Making the magic happen

After almost three years working among some of the best product managers, designers, and engineers at Avid, I’ve learned that great ideas will always come. We joke that if you build a company around a bunch of rock musicians and filmmakers cool shit is bound to happen. But the fact is that emphasis on execution is the path to success. Creative people instinctively hate process, but a healthy dose of process can be liberating. Media Composer 5.x and Pro Tools 9 were conceived from brilliant ideas, but they were born on ruthless execution.

Every effective team in any company has its own tricks. Here are a few I’ve seen work over the years.

Write it down

Creative people are easily distracted. The trick is to manage the distractions, and the best way to do that is to record everything. That stray thought, although profoundly brilliant, will hang around much longer if you’re afraid of losing it. Jot it down. Record a voice memo. Anything. What’s important is that you find a tool you enjoy using. Most productivity gurus recommend having one, single repository. That’s never worked for me. I use paper notebooks (with numbered pages), Livescribe notebooks, online notebooks, Post-its, photo albums on my phone, and good, old file folders. My index for this system lives online in an Evernote notebook.

Though it sounds like I use a confusing jumble of tools, it’s really a simple system.

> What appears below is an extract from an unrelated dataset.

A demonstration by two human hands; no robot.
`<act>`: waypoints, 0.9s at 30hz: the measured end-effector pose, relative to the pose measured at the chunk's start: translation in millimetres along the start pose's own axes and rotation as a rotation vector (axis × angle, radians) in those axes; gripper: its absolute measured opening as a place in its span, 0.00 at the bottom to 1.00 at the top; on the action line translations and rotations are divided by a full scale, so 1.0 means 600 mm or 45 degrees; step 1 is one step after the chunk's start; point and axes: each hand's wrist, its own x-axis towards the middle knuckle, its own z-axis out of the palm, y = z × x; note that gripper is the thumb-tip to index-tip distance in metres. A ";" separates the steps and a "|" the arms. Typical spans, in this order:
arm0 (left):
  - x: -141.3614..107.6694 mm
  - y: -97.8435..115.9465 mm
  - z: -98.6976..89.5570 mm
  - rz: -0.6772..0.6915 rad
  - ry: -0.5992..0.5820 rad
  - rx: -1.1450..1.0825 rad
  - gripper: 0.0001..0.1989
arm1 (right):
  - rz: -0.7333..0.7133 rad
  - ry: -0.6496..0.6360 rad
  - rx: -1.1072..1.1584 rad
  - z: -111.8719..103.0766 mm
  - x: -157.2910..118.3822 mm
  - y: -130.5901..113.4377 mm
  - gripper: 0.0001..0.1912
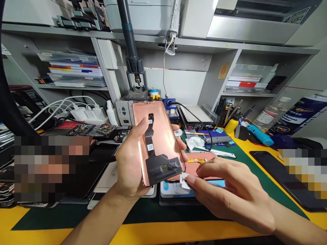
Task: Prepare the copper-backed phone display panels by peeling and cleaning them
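Observation:
A phone screen panel (163, 136), its copper-coloured back facing me, is tilted upright in my left hand (130, 160), thumb over the left edge and fingertips round the right. A black flex cable (150, 136) runs down it to a black film patch (160, 170). My right hand (230, 187) pinches a small white piece (184, 181) between thumb and fingers, close to the panel's lower right corner. Behind that hand lies a second copper-coloured panel (209, 157) with a yellow flex strip (196, 160), over a blue and white box (168, 190).
A dark phone (288, 180) lies at the right on the yellow table (143, 233). Black panels (84, 173) are stacked at the left. A heating plate (196, 114), a cable, a spray can (298, 114) and a bottle (272, 112) stand behind, below shelves.

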 end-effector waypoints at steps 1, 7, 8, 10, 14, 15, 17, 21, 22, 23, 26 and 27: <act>0.000 0.000 0.000 -0.003 0.000 -0.004 0.26 | 0.001 -0.002 -0.002 0.000 0.000 0.000 0.15; 0.001 -0.001 -0.001 -0.013 0.012 -0.023 0.26 | -0.026 0.016 0.004 0.001 0.003 0.000 0.13; 0.002 -0.001 -0.002 -0.015 0.013 -0.031 0.27 | -0.028 0.027 0.001 0.001 0.004 0.000 0.13; 0.003 -0.002 -0.003 -0.019 0.015 -0.044 0.28 | -0.038 0.046 -0.004 0.001 0.006 0.000 0.11; 0.002 -0.004 -0.006 -0.016 0.029 -0.036 0.28 | -0.066 0.019 -0.005 -0.002 0.007 0.000 0.11; 0.002 -0.004 -0.007 -0.016 0.033 -0.036 0.28 | -0.069 0.013 -0.003 -0.003 0.008 0.000 0.11; 0.001 -0.003 -0.006 -0.022 0.044 -0.039 0.28 | -0.074 0.006 0.003 -0.005 0.009 0.001 0.11; 0.001 -0.003 -0.002 -0.055 0.063 -0.061 0.26 | -0.081 -0.024 0.002 -0.013 0.014 -0.001 0.11; 0.002 -0.002 -0.002 -0.065 0.069 -0.068 0.25 | -0.078 -0.030 -0.002 -0.014 0.015 -0.001 0.12; 0.002 -0.003 -0.001 -0.071 0.078 -0.076 0.25 | -0.071 -0.050 -0.005 -0.014 0.014 -0.001 0.12; 0.003 -0.004 -0.003 -0.094 0.098 -0.081 0.26 | -0.078 -0.008 -0.017 -0.006 0.006 0.002 0.12; 0.004 -0.004 -0.003 -0.099 0.098 -0.080 0.26 | -0.087 0.023 -0.024 -0.003 0.002 0.004 0.12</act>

  • Old fashioned computation notebook: I use the numbered graph paper pages for sketching. I often staple magazine clippings, Post-It notes, and other paper items to the pages. (I don’t use Livescribe notebooks this way simply because the electronically archivable dot paper notebooks are so damn expensive.)
  • Livescribe notebook: I use these mostly for meeting notes. The smart pens have built-in audio recorders, so that as I fall behind in my note taking I can start recording. The ability to electronically search hand-written notes in invaluable.
  • Blackberry: The camera records whiteboards, clever billboards, store displays, movie posters, and book covers. Anything I need to be reminded of. At the end of every week or so, I take what I want to keep and upload it to Evernote or Flickr.
  • Evernote: Once an idea gains some traction its detritus is gathered into a single entry in the online notebook. Every few days I catalog all the stuff I’ve recorded that’s worth keeping in Evernote. I just add a note on a topic and index where all the physical and electronic clippings live. Evernote’s super fast at searching hundreds of pages of notes. (It’s worth mentioning here that Springpad is another online notebook I use frequently. I find it stores personal data like restaurants, movies, etc. better than Evernote.)

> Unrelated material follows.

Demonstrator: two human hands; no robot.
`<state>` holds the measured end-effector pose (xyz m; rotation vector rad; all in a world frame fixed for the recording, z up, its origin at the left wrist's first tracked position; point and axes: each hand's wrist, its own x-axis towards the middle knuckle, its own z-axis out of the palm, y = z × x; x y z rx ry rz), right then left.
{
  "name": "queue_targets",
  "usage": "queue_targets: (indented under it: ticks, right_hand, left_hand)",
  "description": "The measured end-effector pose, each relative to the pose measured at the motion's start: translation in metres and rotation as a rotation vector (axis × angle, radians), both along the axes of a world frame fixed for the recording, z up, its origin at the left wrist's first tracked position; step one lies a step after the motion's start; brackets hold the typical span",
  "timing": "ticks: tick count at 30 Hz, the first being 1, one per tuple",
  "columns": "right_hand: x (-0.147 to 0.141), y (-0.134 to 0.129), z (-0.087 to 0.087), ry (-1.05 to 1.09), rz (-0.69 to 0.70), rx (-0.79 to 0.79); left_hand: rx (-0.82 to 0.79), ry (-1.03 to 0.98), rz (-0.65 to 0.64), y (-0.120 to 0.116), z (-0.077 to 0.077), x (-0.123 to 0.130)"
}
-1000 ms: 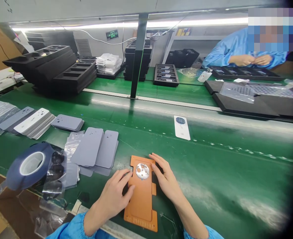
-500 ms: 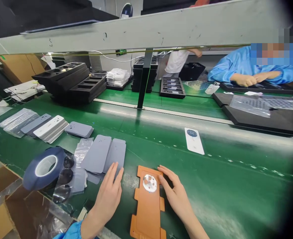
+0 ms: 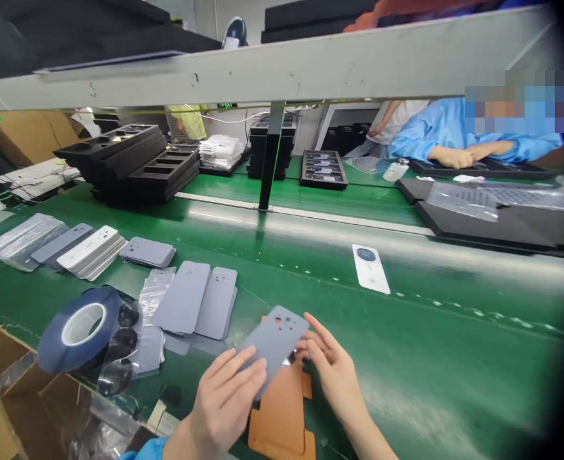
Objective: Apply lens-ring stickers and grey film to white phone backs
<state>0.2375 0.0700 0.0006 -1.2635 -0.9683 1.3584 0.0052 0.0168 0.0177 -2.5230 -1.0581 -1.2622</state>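
Note:
A grey panel with small holes near its top is tilted above the orange fixture, covering its upper part. My left hand is closed on the panel's lower left side. At the panel's upper right edge is my right hand, its fingers bent together against the edge. Stacks of grey panels lie to the left, beside plastic bags. Farther right on the green surface rests a white panel with a dark round patch.
A blue tape roll sits at the left near cardboard boxes. Black trays are stacked behind. A post stands mid-view under a beam. A person in blue sleeves works across the line.
My left hand has taken a grey panel from the pile and brought it over the orange fixture. My right hand has closed at the panel's edge. The view has shifted slightly.

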Motion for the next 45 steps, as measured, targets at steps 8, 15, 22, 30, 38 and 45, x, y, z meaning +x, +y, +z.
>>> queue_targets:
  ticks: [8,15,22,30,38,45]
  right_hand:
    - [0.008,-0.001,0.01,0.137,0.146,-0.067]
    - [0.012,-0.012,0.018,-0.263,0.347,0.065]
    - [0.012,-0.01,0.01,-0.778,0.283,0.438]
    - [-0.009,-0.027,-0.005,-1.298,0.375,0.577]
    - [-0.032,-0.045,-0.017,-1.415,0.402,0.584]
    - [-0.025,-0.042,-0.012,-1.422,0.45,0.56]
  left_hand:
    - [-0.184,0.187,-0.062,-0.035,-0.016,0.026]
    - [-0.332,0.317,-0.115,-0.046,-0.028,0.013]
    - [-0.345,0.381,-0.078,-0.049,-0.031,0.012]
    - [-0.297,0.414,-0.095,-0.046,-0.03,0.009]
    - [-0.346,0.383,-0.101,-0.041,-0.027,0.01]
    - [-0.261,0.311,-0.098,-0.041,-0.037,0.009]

As confusing and cluttered as this hodgepodge of recording methods sounds, it’s remarkably simple. And it’s visual, so it can be very inspiring.

Have a framework for action

Personal productivity methodologies like GTD (Getting Things Done) and Action Method are more like cults than tools, but if you take the parts of them you like and ignore the stuff that just feels too OCD-ish, they can be effective. OK, I admit I’m a recovering GTD addict. Action Method is now my tool of choice — simply because it looks like Greenhopper’s Jira, the tool we use to track Agile/Scrum development at Avid. At the end of the day it’s an online to-do list that cost $99/year unless you can persuade a fair number of colleagues to use its collaboration features. Most people will do just as well with the free, but visually ugly Voo2do.

Set aside playtime

My mid-afternoon lulls are the stuff of legend. I crash like no one else I know. So I set aside the time from about 2:00 to 3:30 as creative exploration time. I’m not going to get anything productive done in that time, so I find a way to put it to use. That includes those oft-forbidden office activities such as scanning Facebook, Twitter, and LinkedIn. Once I was caught perusing Monster. I was trying to figure out what other companies in our space were working on by checking out what positions they were filling in the down economy, but I’m not sure my colleague believed that at the time.

Have a sacred creative space (or two)

Ideally your special place is at the office, but as Jason Fried of 37 Signals noted in his TED talk Why Work Doesn’t Happen at Work, that’s rarely the case. Go ahead, use your first dedicated playtime to watch Fried’s talk.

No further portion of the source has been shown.